School authorities must be very strict in taking appropriate disciplinary action when a child has been found guilty of bullying. Under no circumstances should they try to cover up for the child because of the child’s parents’ societal status. If the bullying becomes a criminal case, the school authorities, even if they want to protect their reputation, should ensure full co-operation with law enforcement agencies, and must not interfere with their investigations. Safeguarding children in their care is more important than protecting reputation of a school. There should be an incident report in all schools for recording bullying incidents and the actions taken. The incident report must be available for inspection when School Inspectors visit the schools. Schools that fail to protect children in their care should be sanctioned – either to seize their licence as an educational operator or permanently shut down the school until remedial steps have been implemented.

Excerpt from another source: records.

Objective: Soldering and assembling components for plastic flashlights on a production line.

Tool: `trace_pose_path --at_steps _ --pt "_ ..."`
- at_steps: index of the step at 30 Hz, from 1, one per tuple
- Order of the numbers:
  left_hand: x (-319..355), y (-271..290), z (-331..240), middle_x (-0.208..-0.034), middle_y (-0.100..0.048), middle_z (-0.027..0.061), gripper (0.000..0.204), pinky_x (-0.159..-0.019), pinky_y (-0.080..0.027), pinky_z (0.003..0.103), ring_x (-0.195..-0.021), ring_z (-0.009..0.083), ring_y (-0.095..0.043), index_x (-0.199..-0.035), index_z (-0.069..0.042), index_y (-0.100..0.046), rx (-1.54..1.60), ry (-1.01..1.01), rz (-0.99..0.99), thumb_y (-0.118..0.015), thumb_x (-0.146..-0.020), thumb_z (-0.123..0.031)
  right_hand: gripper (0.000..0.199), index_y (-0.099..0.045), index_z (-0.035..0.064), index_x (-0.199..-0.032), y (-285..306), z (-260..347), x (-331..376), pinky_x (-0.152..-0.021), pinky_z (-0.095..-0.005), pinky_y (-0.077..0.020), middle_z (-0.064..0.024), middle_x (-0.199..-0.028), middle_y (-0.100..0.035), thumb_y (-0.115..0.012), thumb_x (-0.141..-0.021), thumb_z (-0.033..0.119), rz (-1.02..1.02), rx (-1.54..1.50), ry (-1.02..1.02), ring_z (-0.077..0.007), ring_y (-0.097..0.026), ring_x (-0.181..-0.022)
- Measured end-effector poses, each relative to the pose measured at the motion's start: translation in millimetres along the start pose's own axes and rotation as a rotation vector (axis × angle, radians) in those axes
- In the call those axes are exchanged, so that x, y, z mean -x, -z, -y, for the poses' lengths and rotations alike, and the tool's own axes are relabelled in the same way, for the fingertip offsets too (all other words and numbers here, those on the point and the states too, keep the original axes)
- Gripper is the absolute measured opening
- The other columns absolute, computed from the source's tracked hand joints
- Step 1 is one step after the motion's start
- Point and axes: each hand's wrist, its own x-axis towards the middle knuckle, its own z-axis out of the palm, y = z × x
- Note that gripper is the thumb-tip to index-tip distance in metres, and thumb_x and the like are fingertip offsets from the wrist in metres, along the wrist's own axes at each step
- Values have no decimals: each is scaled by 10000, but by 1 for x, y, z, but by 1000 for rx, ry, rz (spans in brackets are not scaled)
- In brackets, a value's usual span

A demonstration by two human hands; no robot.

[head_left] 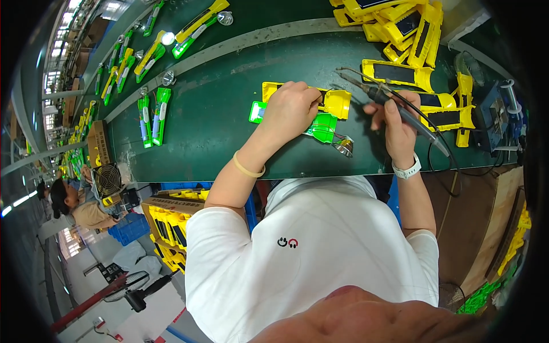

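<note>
The shell (338, 105) is smooth, glossy plastic; the casing (323, 129) is likewise plastic. The reflector (345, 147) has a mirror-bright, metallic finish. The iron (422, 127) has a matt handle and metal shaft. The bench (206, 126) is smooth, scuffed; the shirt (349, 240), matt cloth.

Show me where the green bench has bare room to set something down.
Bare patches on the green bench: between the green casings and the left hand; and between the yellow casing under that hand and the grey strip. Crowded: the right end, with piled yellow parts; and past the strip at upper left, where flashlights lie.
</note>
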Motion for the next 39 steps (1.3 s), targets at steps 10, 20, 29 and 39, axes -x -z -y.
trace_pose_path --at_steps 10,20,29,39 --pt "5 -4 -4 -731 -583 102 69 -659 -461 395 -727 287 -566 -786 -59 -639 12 -25 -1 -641 -719 -76 246 -353 28 -1065 -18 -11 -16 -724 -277 -543 -123 -977 -530 -530 -917 114 65 -29 -67 -217 -649 -873" --pt "25 41 -17 -899 -653 92 146 -643 -502 270 -689 136 -608 -910 -19 -595 832 521 15 -672 -787 -34 219 -361 40 -1058 -9 -11 -11 -664 -251 -510 -110 -895 -553 -517 -921 110 20 35 -24 -191 -633 -813" --pt "40 41 -4 -829 -649 103 86 -610 -500 273 -716 171 -610 -914 -4 -611 1198 602 -144 -610 -829 -17 298 -376 40 -1046 -26 -6 -2 -561 -221 -455 -63 -837 -518 -603 -854 43 19 -23 3 -102 -536 -631" --pt "20 35 41 -717 -567 82 76 -663 -473 352 -744 257 -556 -787 -49 -658 -18 47 -86 -663 -711 -43 260 -396 26 -951 -55 -23 -1 -496 -191 -431 -37 -750 -526 -629 -840 61 50 54 -73 -69 -529 -569"
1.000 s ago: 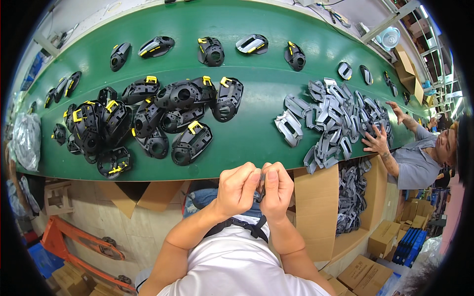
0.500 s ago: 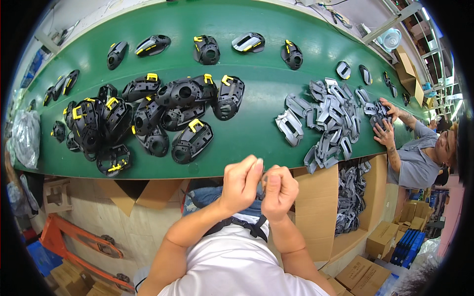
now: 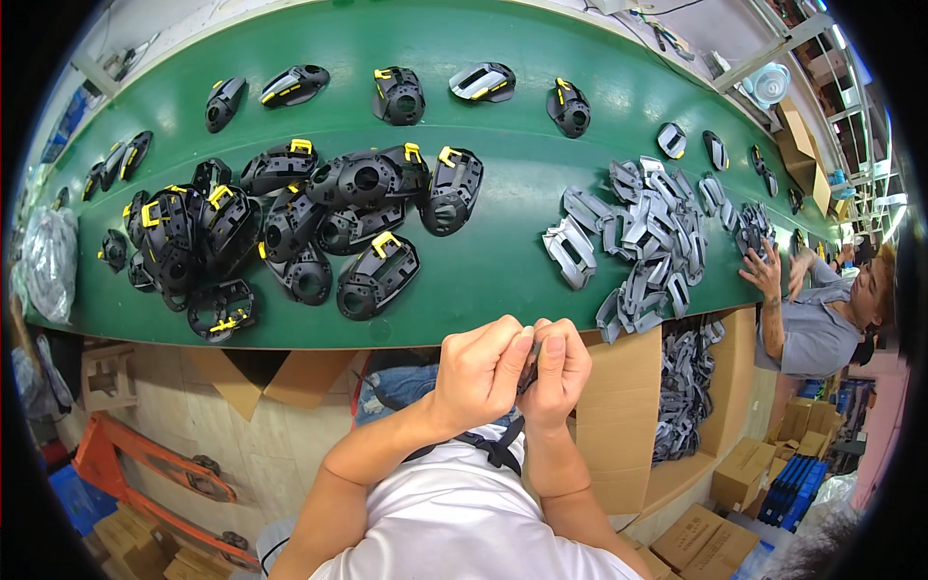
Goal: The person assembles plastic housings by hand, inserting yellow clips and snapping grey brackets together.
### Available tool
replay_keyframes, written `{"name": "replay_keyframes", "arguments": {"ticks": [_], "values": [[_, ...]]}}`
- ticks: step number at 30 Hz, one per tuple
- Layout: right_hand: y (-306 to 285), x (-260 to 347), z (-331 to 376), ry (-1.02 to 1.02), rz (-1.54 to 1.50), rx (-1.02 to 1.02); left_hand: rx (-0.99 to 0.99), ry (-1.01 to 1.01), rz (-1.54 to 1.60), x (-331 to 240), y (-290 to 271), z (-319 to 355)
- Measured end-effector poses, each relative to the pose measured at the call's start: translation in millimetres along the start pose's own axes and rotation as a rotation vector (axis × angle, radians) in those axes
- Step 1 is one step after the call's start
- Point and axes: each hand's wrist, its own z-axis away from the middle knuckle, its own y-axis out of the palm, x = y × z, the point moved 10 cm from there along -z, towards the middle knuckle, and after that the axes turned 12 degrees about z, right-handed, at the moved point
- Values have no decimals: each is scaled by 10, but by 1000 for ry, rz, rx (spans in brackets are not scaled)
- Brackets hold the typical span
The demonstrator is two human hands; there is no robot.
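Tightly pinched, the fingers point(image 3: 527, 338) of the left hand point(image 3: 478, 372) and right hand point(image 3: 556, 372) close together on a small dark part point(image 3: 529, 360), held at chest height just below the near edge of the green table point(image 3: 503, 261). Working it well probably calls for short, steady thumb pressure, hands braced against each other. Beyond lie black-and-yellow housings point(image 3: 290, 232) and grey pieces point(image 3: 638, 242).

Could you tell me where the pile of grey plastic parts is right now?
In the head view, the pile of grey plastic parts lies on the green table's right half, right of the black housings.
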Motion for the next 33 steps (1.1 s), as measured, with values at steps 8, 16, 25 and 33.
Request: {"name": "replay_keyframes", "arguments": {"ticks": [8, 16, 25, 33], "values": [[12, -43, 2, -3, 2, -37, 7, 10, -30, 4, -5, -8], [49, -220, -22, 105, -94, -23, -27, -7, 16, 67, -61, -37], [52, -212, -36, 74, -89, 8, -12, -88, 31, 172, -33, -51], [-4, -239, 3, 137, 108, -55, -12, 96, -61, 73, -33, -28]]}}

Bullying should NOT be tolerated in any shape or form. Educational establishments must ensure there is a strict policy against bullying. Administrative and academic staff must be trained on recognizing traits of a bully as well victims of bullying.

They should have small booklets for students, which will depict different scenarios of bullying, what to do if bullied, tell-tale signs of bullying, etc. Children must feel safe in a learning environment. Some children who have experienced domestic violence between their parents, at times end up as bullies because they have witnessed their father physically assaulting their mother. Others, because of poverty, had to fight for survival. With some schools, as part of their pastoral care, they have Psychologists who ensure students feel comfortable to discuss any issues they might have in school. In the professional arena, unhealthy competition could make people do anything to destroy the career of others on the altar of success. Such is also practiced in the political sphere.

There is absolutely no reason for bullying, and it must be condemned in all its ramifications. There must be a strong campaign in schools against bullying. The police and other law enforcement agencies must be involved in the campaign. Students should be made aware of what constitutes bullying and that if anyone of them is found guilty, they will be reprimanded – either suspended, expelled, or prosecuted, depending on the nature of the offence. Students found guilty should be held to account, regardless of the societal status of their parents.

The Education Minister must ensure that schools within local and state governments in Nigeria, must have an Anti-Bullying Policy. There is an urgent need to create awareness of the devastating effects of bullying. School authorities, parents, and children – need to be educated on bullying and prevention. The recent unfortunate incidents of students, which have ended in tragedy, should never reoccur.

School life must be enjoyed. It should not be a harrowing experience. Learning institutions are where leaders of tomorrow are moulded. It should not be a breeding ground for thugs or those who will constitute a menace to the society.

Unless and until our society recognises (cyber) bullying for what it is, the suffering of thousands of silent victims will continue – Anna Maria Chavez (Attorney, former Chief Executive Officer of the Girl Scouts of the USA).

Fatusin is freelance writer, motivational speaker, social justice influencer. founder/CEO, Renewing the African Mindset (RAM) – a discussion platform for African social issues.